To understand why the garnets stayed essentially blue in the lighting conditions tested, we can examine the visible absorption spectra. The calculated reflection-loss-corrected absorption spectra of garnets 1 and 2 at 5 mm path length are shown in figure 4. V3+ produces the large absorption band centered at about 585 nm. This band strongly absorbs orange and yellow light and a smaller portion of the red part of the visible spectrum. At low concentrations of vanadium, this absorption band produces two transmission windows, one in the blue part of the spectrum (figure 4, window A) and one in the red (figure 4, window B).
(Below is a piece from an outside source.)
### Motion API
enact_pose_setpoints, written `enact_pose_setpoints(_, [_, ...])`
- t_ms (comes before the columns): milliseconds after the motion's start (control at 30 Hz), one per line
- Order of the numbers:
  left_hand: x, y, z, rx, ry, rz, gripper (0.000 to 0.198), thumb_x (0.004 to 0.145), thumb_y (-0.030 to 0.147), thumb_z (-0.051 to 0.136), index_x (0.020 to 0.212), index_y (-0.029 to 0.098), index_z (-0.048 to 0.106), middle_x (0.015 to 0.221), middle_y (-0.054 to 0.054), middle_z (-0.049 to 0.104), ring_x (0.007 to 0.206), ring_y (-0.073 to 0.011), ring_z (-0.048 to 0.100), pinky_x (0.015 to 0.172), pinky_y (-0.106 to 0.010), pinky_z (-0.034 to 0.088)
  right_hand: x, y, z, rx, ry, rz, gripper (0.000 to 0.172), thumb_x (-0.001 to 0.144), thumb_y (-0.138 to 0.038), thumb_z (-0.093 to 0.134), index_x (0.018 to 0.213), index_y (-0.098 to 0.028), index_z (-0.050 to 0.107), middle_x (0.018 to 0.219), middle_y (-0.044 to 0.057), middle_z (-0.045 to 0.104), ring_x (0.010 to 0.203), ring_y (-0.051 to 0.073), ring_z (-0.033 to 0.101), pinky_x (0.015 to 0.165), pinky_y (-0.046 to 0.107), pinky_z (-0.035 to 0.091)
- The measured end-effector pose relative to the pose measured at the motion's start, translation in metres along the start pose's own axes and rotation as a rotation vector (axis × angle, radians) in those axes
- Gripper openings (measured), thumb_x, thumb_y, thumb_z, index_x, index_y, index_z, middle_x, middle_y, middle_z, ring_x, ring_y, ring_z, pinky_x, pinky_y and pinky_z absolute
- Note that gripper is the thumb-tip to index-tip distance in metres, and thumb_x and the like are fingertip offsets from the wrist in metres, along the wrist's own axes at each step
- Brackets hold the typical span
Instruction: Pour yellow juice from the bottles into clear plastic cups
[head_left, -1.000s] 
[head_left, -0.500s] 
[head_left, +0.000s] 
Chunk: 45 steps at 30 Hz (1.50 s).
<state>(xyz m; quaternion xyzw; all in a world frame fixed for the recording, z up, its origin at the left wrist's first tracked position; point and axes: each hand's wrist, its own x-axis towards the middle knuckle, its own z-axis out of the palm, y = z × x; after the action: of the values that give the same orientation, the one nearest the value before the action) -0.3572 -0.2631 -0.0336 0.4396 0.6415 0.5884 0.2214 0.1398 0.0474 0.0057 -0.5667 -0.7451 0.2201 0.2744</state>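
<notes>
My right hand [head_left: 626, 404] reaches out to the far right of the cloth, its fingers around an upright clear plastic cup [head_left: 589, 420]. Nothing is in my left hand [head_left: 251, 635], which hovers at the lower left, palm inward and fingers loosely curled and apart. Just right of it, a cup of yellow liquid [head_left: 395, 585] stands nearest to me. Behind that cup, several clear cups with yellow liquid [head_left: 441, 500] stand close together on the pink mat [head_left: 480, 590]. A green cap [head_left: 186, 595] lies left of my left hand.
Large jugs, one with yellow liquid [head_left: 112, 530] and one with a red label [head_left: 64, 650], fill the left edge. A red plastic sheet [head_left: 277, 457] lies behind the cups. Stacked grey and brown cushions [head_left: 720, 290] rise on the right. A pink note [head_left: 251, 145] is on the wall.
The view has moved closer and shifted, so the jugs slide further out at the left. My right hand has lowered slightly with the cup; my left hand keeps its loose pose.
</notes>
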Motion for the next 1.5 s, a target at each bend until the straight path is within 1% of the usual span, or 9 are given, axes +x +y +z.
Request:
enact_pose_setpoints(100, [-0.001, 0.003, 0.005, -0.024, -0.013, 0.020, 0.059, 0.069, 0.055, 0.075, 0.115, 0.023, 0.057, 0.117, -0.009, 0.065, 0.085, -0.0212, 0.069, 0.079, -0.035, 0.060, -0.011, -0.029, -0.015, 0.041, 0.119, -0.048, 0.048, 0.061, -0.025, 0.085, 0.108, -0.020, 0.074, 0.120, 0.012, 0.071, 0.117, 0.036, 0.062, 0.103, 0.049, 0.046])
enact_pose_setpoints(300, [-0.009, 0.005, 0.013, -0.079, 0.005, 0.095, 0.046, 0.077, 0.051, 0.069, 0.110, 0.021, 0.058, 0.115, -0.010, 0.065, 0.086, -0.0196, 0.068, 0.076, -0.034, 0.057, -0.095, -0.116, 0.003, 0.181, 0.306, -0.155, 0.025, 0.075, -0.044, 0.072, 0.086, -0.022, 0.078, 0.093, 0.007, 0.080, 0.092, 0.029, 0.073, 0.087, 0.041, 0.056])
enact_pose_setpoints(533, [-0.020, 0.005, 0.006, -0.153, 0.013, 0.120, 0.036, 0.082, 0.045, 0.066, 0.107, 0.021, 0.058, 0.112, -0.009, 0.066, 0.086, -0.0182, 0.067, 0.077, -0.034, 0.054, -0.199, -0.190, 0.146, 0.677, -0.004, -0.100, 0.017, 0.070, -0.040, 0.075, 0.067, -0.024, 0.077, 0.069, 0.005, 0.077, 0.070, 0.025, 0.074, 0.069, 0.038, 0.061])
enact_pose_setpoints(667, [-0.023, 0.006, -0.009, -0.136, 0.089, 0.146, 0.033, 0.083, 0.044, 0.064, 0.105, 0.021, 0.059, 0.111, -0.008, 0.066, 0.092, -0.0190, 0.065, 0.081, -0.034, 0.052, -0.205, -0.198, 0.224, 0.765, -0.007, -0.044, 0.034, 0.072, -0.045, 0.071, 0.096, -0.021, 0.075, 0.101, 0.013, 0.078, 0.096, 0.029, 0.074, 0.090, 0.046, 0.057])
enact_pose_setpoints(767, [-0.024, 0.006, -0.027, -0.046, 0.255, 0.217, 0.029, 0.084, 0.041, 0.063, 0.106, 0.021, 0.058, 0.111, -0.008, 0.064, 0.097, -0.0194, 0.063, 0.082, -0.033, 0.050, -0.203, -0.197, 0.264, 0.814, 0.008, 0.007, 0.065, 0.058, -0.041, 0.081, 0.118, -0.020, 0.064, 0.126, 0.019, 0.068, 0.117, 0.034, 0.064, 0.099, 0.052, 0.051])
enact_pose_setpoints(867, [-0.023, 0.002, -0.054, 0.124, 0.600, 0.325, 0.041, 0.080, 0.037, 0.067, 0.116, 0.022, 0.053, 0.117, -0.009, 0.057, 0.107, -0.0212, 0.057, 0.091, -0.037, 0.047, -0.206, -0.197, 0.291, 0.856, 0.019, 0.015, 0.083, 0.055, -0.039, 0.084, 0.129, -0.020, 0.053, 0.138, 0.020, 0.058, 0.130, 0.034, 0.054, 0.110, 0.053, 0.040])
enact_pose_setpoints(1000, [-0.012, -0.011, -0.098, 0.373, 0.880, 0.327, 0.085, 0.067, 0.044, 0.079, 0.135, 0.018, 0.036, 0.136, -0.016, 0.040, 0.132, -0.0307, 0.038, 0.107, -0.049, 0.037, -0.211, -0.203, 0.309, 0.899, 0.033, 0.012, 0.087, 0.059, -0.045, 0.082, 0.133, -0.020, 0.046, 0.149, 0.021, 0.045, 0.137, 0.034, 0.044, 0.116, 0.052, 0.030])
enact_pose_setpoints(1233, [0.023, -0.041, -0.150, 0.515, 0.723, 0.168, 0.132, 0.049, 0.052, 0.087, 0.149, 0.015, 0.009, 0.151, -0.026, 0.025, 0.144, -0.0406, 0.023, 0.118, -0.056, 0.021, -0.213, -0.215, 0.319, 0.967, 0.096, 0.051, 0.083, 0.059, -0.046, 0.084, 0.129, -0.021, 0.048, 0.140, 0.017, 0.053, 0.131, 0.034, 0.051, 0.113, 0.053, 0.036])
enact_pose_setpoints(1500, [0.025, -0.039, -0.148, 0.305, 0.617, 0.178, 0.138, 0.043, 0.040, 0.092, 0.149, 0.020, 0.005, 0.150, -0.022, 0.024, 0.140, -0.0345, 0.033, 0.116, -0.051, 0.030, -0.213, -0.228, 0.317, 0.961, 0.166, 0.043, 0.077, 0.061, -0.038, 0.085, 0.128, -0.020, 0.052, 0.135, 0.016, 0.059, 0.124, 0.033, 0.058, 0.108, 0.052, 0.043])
This is the cause of the color change in low-vanadium pyrope-spessartine, as incandescent illumination highlights the red transmission window and daylight illumination highlights the blue-green window. As the concentration of vanadium increases, the red transmission window is preferentially closed and the color in both incandescent and daylight illumination is determined solely by the blue-green transmission window A. The concentration of V3+ relative to other chromophores (Mn2+, Fe2+, and Cr3+) is the fundamental reason why these higher-vanadium pyrope-spessartines remain blue under any lighting condition.